We intend to continually monitor and adjust our business plan as necessary to respond to developments in our business, our markets and the broader economy. As stated above, we may require additional financing to support our working capital needs beyond 2012. Although we believe various debt and equity financing alternatives will be available to us to support our working capital needs, new debt or equity financing arrangements may not be available to us when needed on acceptable terms, if at all. Additionally, these alternatives may require significant cash payments for interest and other costs or could be highly dilutive to our existing shareholders. Any such financing alternatives may not provide us with sufficient funds to meet our long-term capital requirements. If necessary, we may explore strategic transactions that we consider to be in the best interest of the Company and our shareholders, which may include, without limitation, public or private offerings of debt or equity securities, rights offering, joint ventures with one or more strategic partners, strategic acquisitions and other strategic alternatives; however, these financing options may not ultimately be available to the Company.
Further, our ability to access the capital markets for equity financing may be negatively impacted by the recent delisting of our common stock from the Nasdaq Capital Market. Effective September 20, 2012, we transitioned to the OTCQB Marketplace. We expect that the level of trading activity and market liquidity of our common stock could decline since it is no longer listed on the Nasdaq Capital Market.
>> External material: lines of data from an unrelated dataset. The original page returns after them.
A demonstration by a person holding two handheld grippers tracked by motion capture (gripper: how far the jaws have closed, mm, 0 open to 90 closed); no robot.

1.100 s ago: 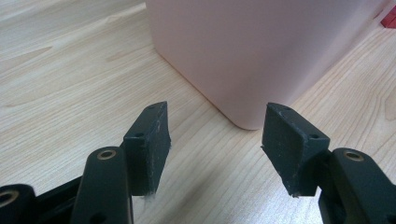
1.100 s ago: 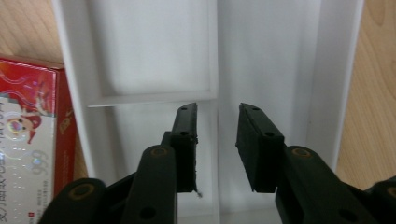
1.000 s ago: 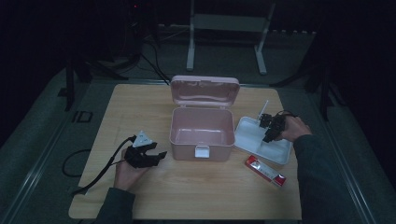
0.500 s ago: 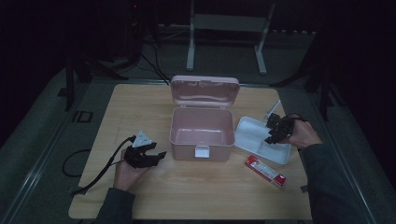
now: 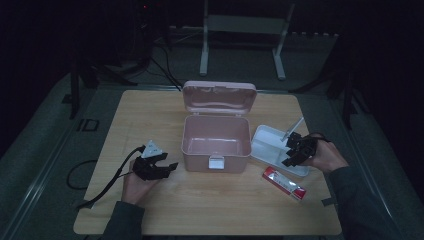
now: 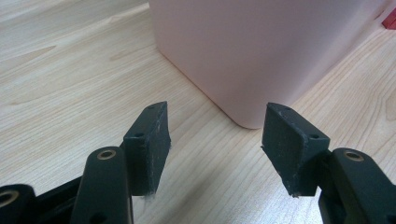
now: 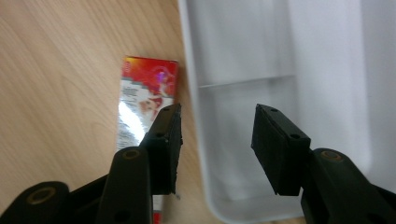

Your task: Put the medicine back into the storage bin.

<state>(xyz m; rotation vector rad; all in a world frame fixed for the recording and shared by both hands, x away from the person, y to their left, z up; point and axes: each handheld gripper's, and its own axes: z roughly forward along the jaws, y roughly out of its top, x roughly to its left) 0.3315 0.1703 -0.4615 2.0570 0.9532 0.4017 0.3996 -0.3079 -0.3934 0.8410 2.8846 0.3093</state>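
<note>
Right claw [image 5: 291,149] at the near right of the wooden surface [image 5: 150,115], hand curled round it from the right edge, forearm in from the bottom corner; jaws just now spreading, nothing between them, poised over the near rim of the white tray [image 7: 243,154] beside the red packet [image 7: 144,98]. Left claw [image 5: 161,167] low on the surface near the front left, released and empty, aimed at the corner of the open pink box [image 6: 261,51].

Both handheld grippers, the left gripper [image 5: 161,166] and right gripper [image 5: 292,148], are black with screwed, wedge-shaped pads; a grey three-cornered plate [image 5: 151,149] tops the left, black cable [image 5: 107,182] trailing, dark sleeves [image 5: 357,207] worn.
</note>
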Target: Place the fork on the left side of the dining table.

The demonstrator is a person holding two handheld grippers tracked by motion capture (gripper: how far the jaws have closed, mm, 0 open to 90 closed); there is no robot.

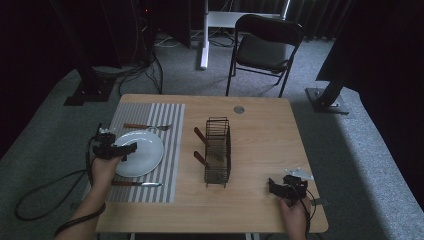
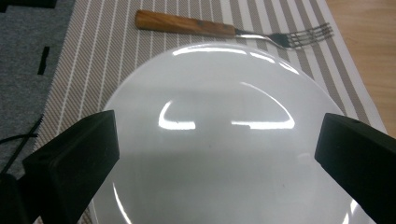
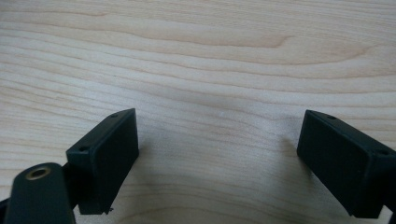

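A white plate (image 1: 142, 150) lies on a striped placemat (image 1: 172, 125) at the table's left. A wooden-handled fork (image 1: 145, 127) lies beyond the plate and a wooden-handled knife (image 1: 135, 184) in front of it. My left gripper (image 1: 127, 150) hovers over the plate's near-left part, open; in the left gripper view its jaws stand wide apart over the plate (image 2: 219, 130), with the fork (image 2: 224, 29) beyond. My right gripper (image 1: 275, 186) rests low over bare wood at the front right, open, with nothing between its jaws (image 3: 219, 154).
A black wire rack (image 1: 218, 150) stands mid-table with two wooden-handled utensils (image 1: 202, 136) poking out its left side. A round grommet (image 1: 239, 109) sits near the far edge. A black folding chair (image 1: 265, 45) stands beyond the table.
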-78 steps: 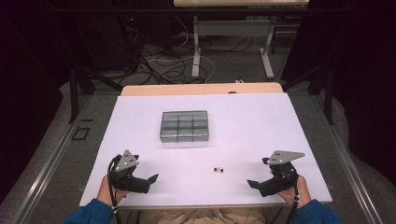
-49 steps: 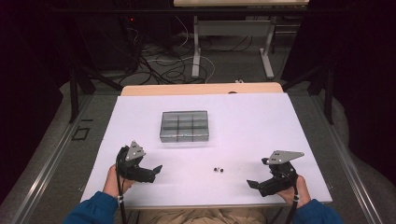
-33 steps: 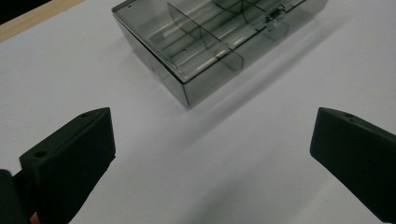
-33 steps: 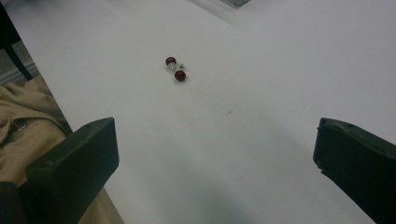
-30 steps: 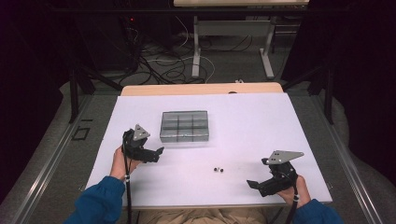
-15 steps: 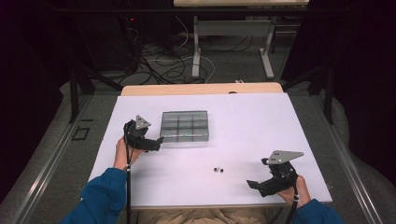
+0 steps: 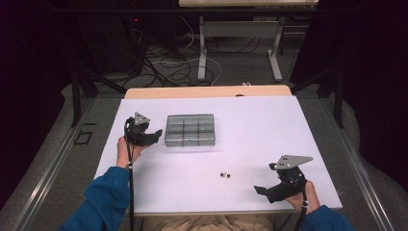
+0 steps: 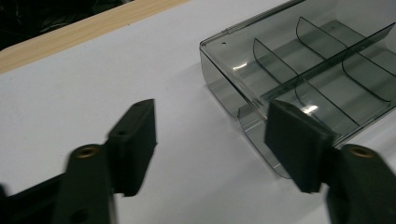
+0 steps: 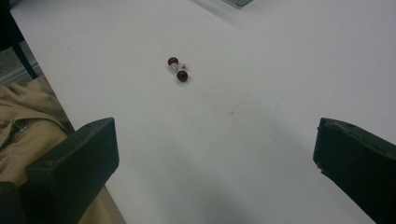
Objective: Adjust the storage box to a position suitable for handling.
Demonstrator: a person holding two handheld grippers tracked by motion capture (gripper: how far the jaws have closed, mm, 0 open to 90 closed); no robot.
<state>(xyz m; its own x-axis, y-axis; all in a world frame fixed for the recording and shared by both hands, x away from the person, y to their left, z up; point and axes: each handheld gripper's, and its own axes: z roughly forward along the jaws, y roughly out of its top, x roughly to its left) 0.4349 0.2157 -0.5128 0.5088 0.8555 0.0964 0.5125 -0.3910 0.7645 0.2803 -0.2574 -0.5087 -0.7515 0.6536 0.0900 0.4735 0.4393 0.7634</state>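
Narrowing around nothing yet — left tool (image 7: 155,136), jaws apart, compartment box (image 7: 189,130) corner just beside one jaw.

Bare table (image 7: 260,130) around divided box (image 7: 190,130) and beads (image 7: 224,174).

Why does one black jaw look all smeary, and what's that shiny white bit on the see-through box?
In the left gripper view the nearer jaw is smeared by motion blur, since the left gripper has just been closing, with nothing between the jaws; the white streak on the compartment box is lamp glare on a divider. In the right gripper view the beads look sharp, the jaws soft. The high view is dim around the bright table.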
The uncertainties relating to our ability to successfully execute our operating plans for the balance of 2012 and into 2013 and to implement operating expense reductions that do not jeopardize our operating performance, and the difficult financing environment, continue to raise substantial doubt about our ability to continue as a going concern. Our financial statements for the quarter ended September 30, 2012 were prepared assuming we would continue as a going concern, which contemplates that we will continue in operation for the foreseeable future and will be able to realize assets and settle liabilities and commitments in the normal course of business. These financial statements do not include any adjustments to reflect the possible future effects on the recoverability and classification of assets or the amounts and classifications of liabilities that could result should we be unable to continue as a going concern.